Imogen Hardy edited this page Dec 15, 2023 · 4 revisions

Ensuring that the support site is as accessible as possible to as many users as possible is a critically important part of client-side work. Not only is it a core part of our principles as an organisation to make sure our products are accessible to all, an inaccessible checkout causes the Guardian to lose money- the spending power of disabled people in the UK alone is estimated in the billions.

All UI changes should be subject to both automated and manual accessibility testing.

Automated testing

We use the React-axe tool to automate accessibility checking on our pages. It tests pages running in dev with the axe-core accessibility testing library and shows results in the Chrome DevTools console.
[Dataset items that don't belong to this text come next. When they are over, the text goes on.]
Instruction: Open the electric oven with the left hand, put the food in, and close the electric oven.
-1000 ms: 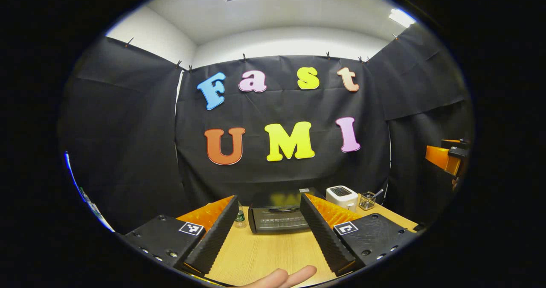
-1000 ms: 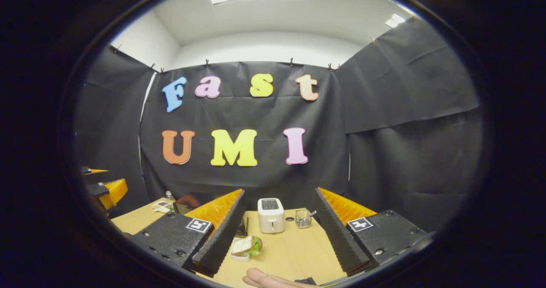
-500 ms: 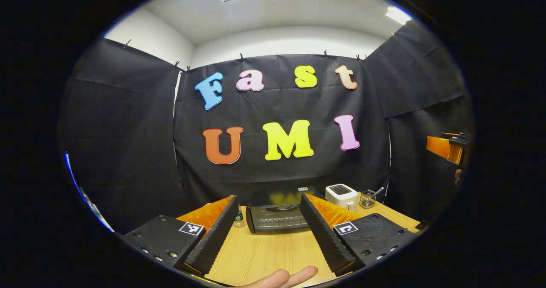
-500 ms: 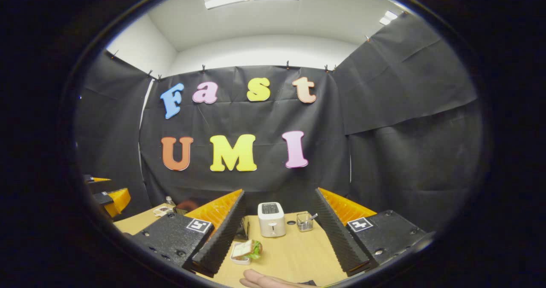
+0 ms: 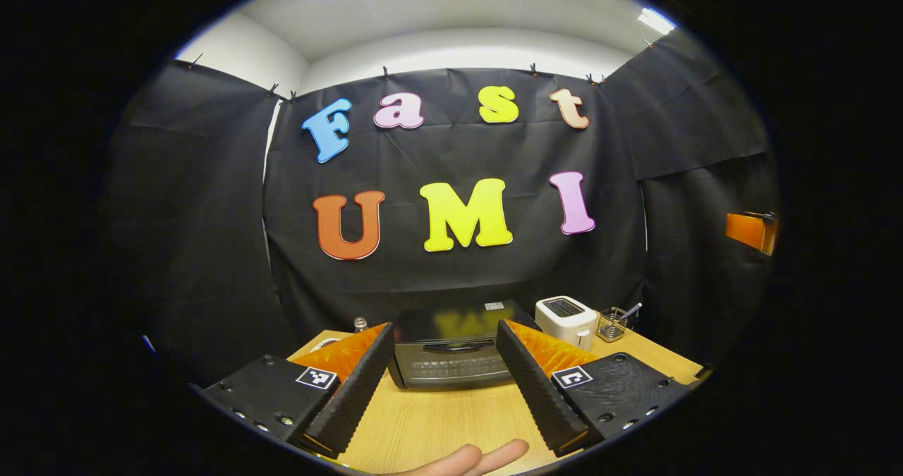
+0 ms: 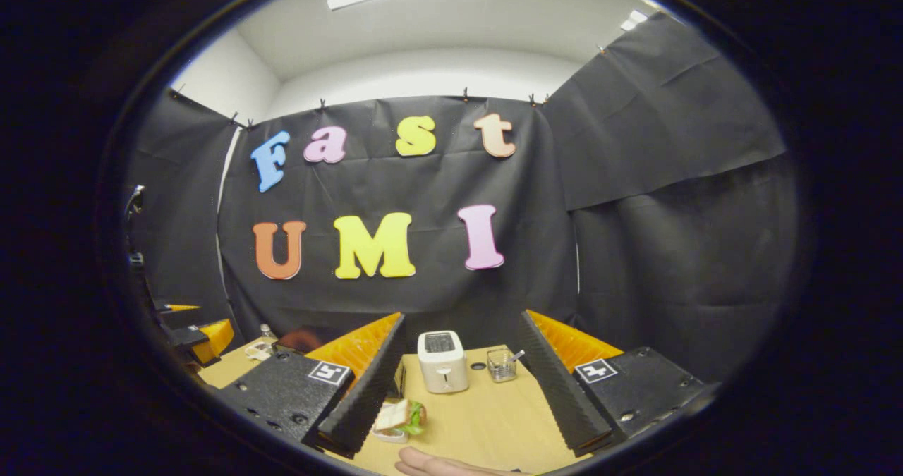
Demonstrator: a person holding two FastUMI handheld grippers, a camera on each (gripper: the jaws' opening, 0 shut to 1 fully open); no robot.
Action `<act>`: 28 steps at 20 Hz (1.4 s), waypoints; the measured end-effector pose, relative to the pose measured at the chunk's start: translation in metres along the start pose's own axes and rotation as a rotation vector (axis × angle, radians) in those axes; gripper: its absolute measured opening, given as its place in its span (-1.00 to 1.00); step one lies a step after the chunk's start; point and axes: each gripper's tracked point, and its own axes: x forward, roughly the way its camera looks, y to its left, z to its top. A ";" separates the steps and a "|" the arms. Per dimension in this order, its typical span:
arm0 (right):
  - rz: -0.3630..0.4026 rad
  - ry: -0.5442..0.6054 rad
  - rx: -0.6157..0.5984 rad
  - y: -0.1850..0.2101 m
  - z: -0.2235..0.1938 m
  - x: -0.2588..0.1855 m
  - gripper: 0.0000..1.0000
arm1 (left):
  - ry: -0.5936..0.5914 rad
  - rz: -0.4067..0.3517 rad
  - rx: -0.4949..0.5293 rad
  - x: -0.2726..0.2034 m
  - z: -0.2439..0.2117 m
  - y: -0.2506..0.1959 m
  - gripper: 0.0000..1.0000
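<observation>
Approaching oven [image 5: 451, 352], door shut, centred at tabletop [image 5: 437, 426] rear | left gripper [image 5: 441, 377] wide open, empty | right gripper [image 6: 458, 384] wide open, empty | sandwich [image 6: 398, 417] near front | next: we reach the door handle.

white toaster [image 6: 441, 362], wire basket [image 6: 501, 364], bottle [image 5: 360, 324]
</observation>
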 end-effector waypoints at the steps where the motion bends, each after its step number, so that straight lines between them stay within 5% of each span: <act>1: -0.005 0.000 -0.010 -0.001 0.001 0.006 0.82 | 0.008 -0.002 -0.001 0.015 -0.002 0.000 0.90; 11: 0.011 -0.007 -0.020 -0.004 0.010 0.035 0.80 | 0.154 -0.028 0.011 0.155 -0.057 -0.018 0.89; 12: 0.011 -0.013 -0.026 -0.005 0.012 0.036 1.00 | 0.188 -0.027 0.023 0.165 -0.067 -0.018 0.89; 14: 0.009 -0.031 -0.041 -0.005 0.017 0.036 1.00 | 0.241 -0.022 0.035 0.182 -0.087 -0.020 0.91; 16: 0.015 -0.036 -0.050 -0.004 0.017 0.034 0.80 | 0.292 -0.019 0.030 0.195 -0.106 -0.020 0.92; 23: 0.003 -0.047 -0.042 -0.013 0.019 0.030 0.82 | 0.449 -0.032 -0.019 0.217 -0.159 -0.020 0.92; 24: 0.002 -0.049 -0.044 -0.012 0.019 0.028 0.80 | 0.461 -0.041 -0.033 0.217 -0.162 -0.021 0.77; 25: 0.005 -0.052 -0.047 -0.012 0.020 0.027 0.80 | 0.459 -0.052 -0.050 0.220 -0.164 -0.023 0.94; 28: 0.009 -0.057 -0.054 -0.009 0.020 0.026 0.82 | 0.465 -0.067 -0.072 0.221 -0.165 -0.022 0.98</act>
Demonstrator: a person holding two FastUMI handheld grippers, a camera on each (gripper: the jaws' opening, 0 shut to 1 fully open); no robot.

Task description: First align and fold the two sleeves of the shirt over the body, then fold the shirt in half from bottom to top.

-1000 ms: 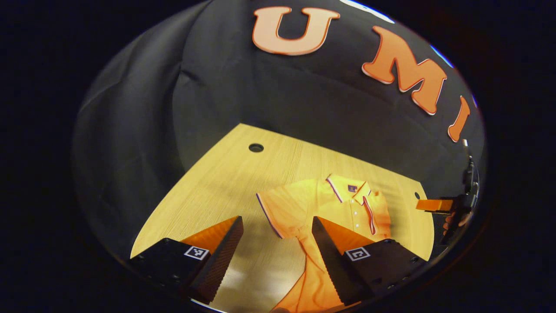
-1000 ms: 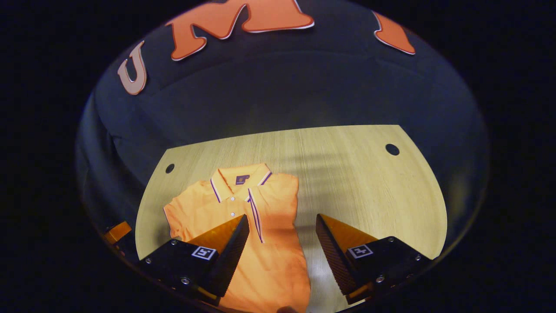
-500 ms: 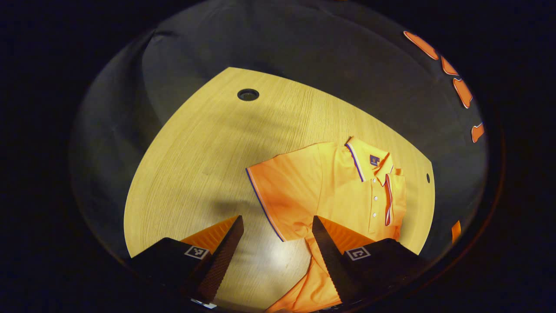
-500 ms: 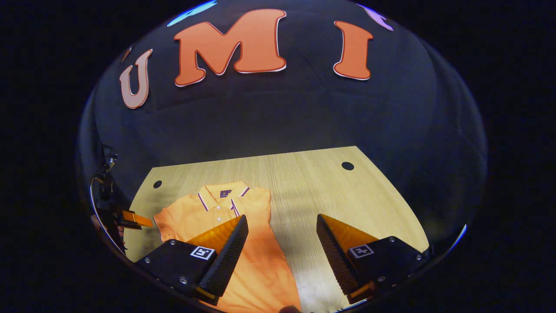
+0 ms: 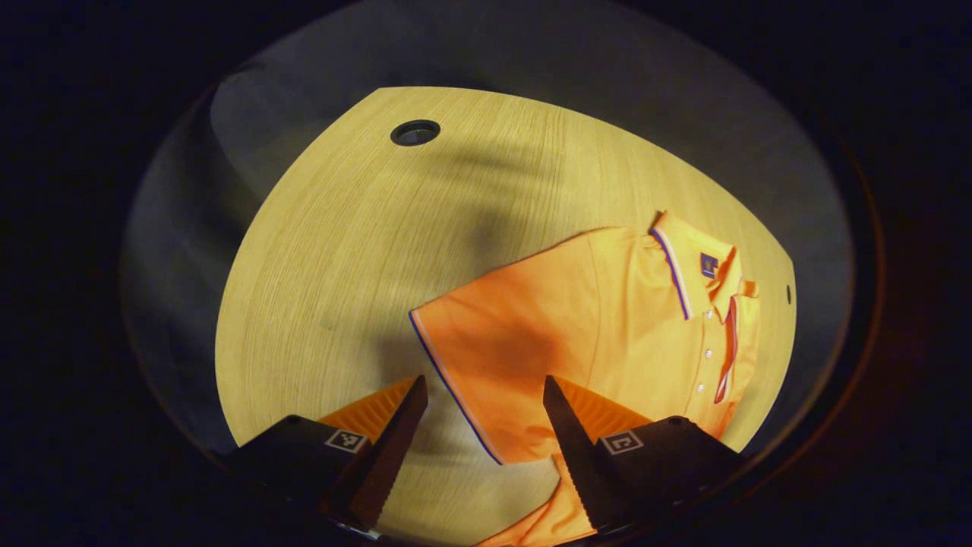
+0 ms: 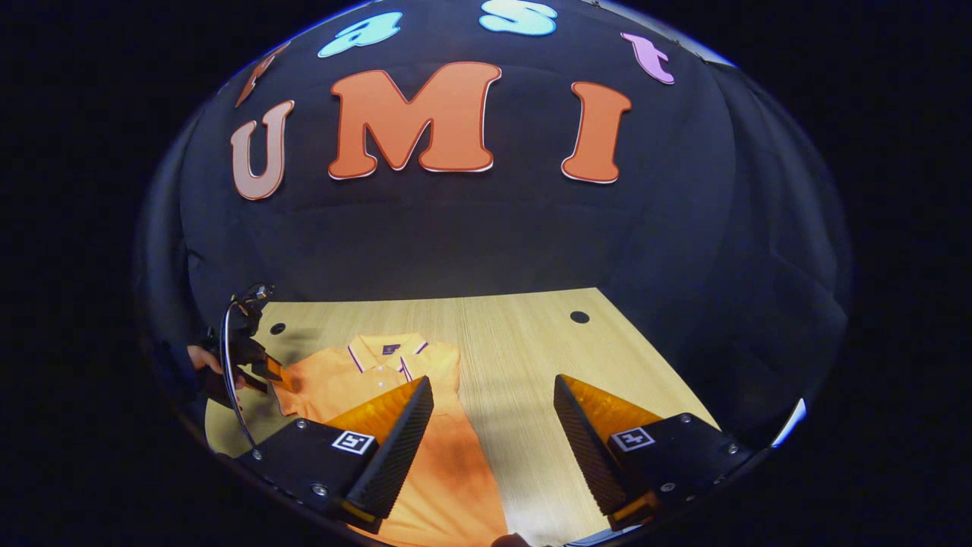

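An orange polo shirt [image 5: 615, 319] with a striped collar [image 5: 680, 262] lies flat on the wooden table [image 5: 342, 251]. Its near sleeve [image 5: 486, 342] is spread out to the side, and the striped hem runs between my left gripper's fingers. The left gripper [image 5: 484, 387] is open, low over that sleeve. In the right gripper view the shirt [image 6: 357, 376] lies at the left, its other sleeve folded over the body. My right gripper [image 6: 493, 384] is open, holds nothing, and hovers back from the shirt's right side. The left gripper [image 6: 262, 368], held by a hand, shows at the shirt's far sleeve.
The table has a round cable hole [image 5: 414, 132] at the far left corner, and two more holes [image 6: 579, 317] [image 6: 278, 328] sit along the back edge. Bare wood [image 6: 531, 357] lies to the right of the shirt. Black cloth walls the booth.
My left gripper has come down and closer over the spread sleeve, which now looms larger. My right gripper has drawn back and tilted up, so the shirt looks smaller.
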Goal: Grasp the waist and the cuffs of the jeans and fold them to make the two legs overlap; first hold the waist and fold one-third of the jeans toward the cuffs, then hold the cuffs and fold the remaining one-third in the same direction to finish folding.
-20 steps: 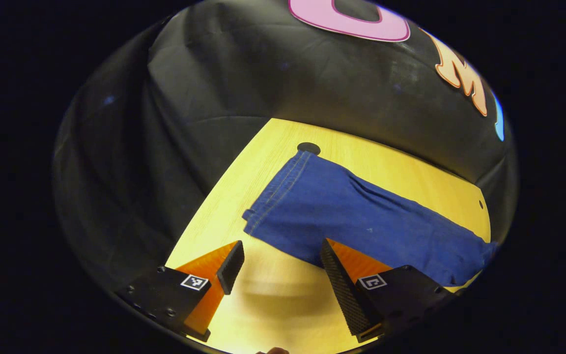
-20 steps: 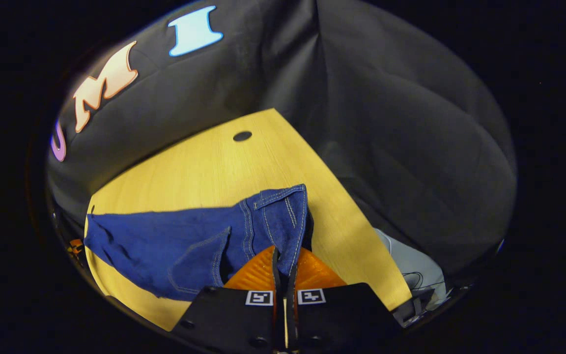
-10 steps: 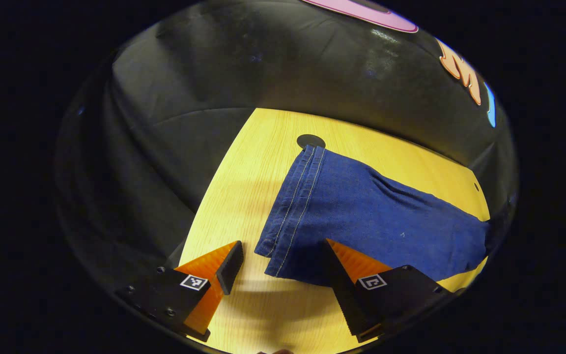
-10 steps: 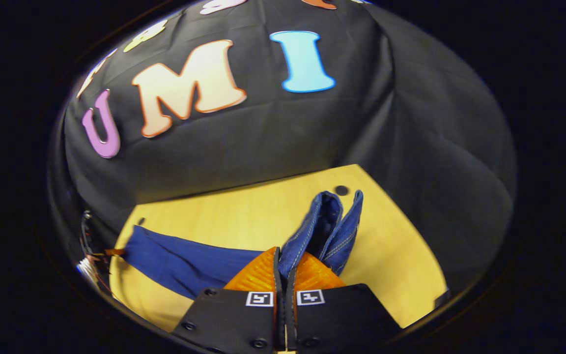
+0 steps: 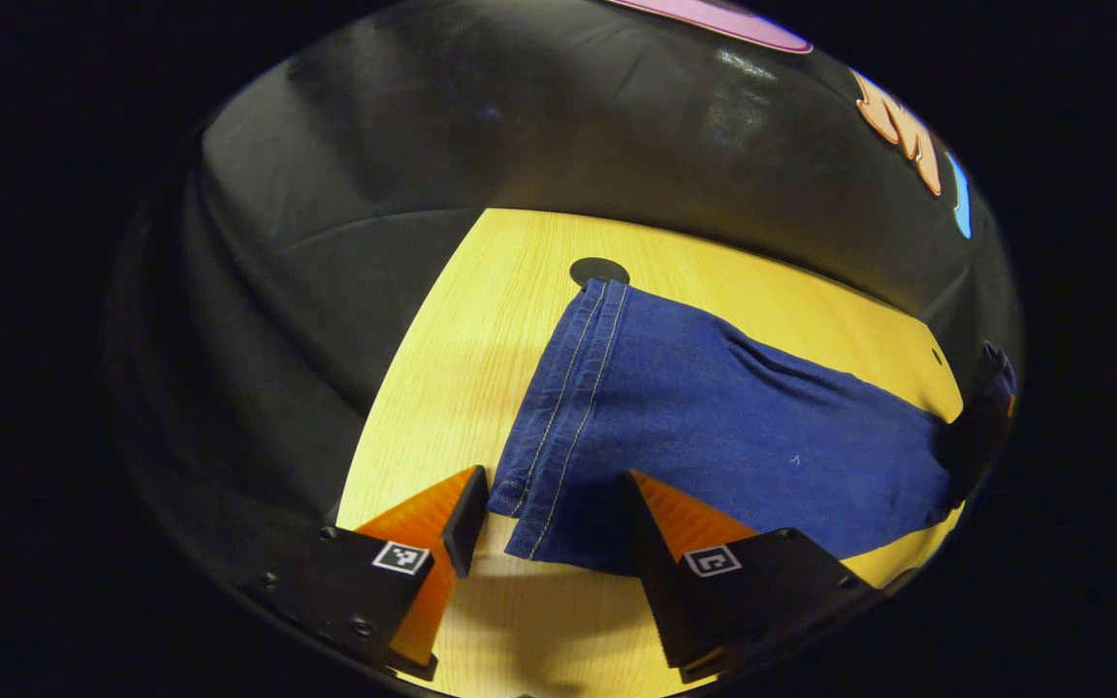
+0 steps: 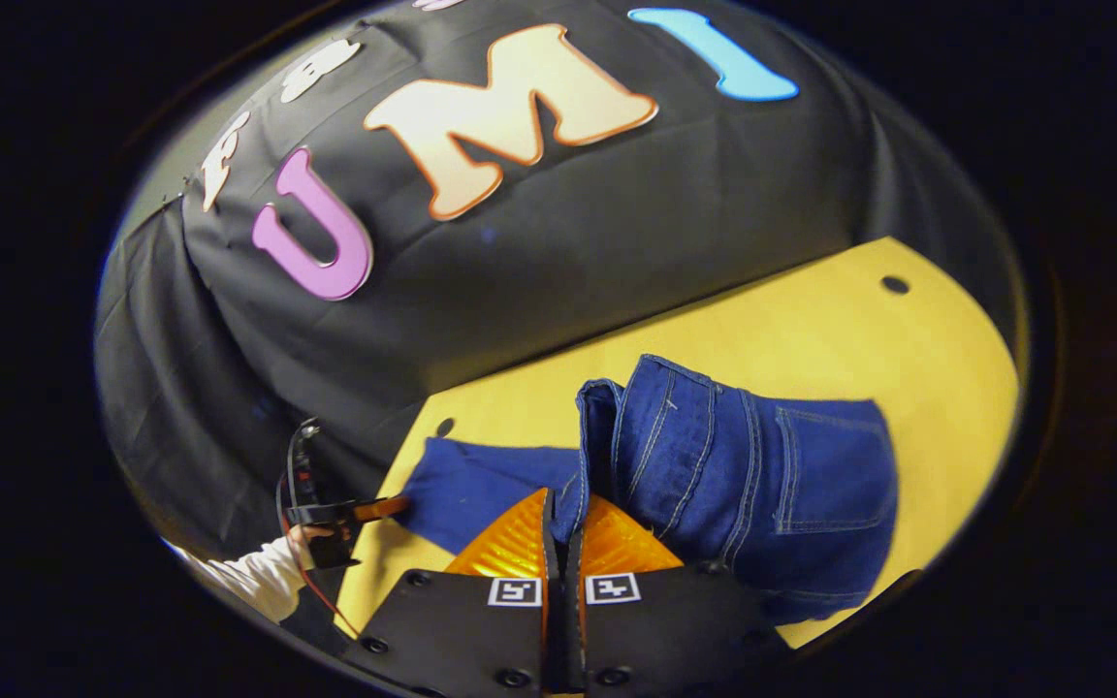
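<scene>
Blue jeans (image 5: 714, 417) lie lengthwise on the yellow table (image 5: 452, 349). Their stitched cuff end (image 5: 568, 388) is nearest in the left gripper view. My left gripper (image 5: 554, 514) is open low over the table, and the cuff's near corner sits between its fingers. In the right gripper view my right gripper (image 6: 563, 509) is shut on the waistband (image 6: 607, 436) and holds it raised. The seat with its back pocket (image 6: 811, 475) hangs folded over to the right of it. The leg (image 6: 481, 480) runs off toward the far left gripper (image 6: 365, 509).
The black cloth wall closes the table's far and side edges. A round dark hole (image 5: 599, 270) lies just beyond the cuff, and another hole (image 6: 895, 284) is near the table's far corner. A hand in a white sleeve (image 6: 248, 582) holds the left gripper.
My right gripper has lifted the waist off the table and swung it over toward the cuffs. My left gripper has edged up to the cuff, so the cuff's corner now lies between its fingers.
</scene>
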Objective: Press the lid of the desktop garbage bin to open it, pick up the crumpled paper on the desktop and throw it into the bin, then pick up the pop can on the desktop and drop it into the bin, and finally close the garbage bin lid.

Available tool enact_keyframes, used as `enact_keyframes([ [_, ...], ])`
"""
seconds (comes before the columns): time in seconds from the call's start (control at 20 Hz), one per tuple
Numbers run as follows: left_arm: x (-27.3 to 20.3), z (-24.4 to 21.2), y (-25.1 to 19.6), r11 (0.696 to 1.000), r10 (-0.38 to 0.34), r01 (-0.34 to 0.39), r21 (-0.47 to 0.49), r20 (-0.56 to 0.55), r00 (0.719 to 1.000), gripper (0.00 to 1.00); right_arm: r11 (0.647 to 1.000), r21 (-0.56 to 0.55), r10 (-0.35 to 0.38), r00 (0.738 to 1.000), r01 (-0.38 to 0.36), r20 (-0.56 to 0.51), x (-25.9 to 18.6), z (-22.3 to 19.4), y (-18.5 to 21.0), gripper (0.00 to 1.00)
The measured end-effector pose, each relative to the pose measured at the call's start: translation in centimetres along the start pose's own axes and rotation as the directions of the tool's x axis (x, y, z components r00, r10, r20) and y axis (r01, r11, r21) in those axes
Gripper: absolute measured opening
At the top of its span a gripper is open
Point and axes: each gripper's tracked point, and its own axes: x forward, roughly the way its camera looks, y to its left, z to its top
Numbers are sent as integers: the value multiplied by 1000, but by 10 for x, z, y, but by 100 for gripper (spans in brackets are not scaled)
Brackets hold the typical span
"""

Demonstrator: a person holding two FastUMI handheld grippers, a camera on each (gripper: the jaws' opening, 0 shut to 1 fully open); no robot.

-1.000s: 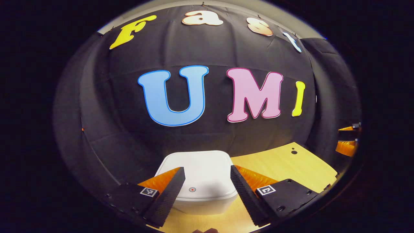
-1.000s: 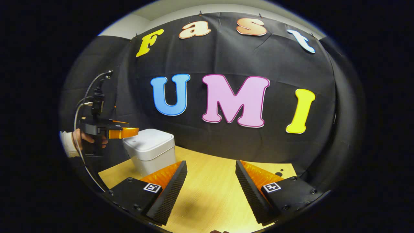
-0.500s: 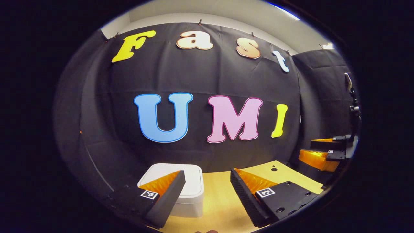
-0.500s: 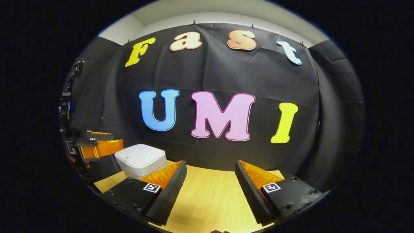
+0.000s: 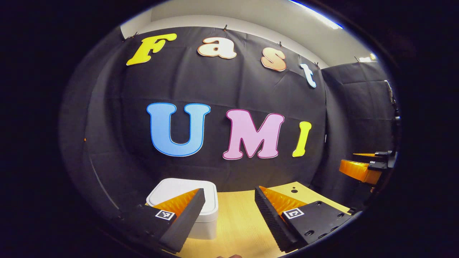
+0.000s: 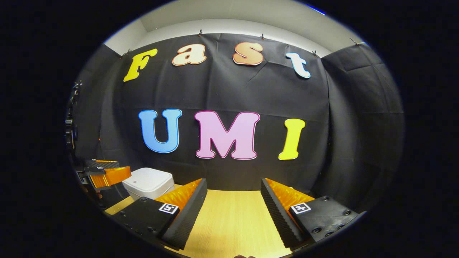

React-axe output for the Digital Pack product page Screenshot 2019-09-11 at 17 11 11

Each item identified has a link to a page with an in-depth description of the problem and remediation suggestion. A full list of the accessibility rules checked is here

Axe is also incorporated into the accessibility add-on in Storybook, which runs the same checks against individual components. For a more detailed way to explore issues flagged by Axe, the Axe Devtools extension enables you to step through issues on a page.

Manual testing

In addition to automated testing we also need to make sure any non-trivial UI changes are tested manually, using keyboard navigation and a screen reader- many things that won't be picked up by automated tools will be surfaced by manual testing, such as a more confusing user experience with a screen reader.

The Guardian's accessibility repo has specific resources and recommendations for how to test using these tools.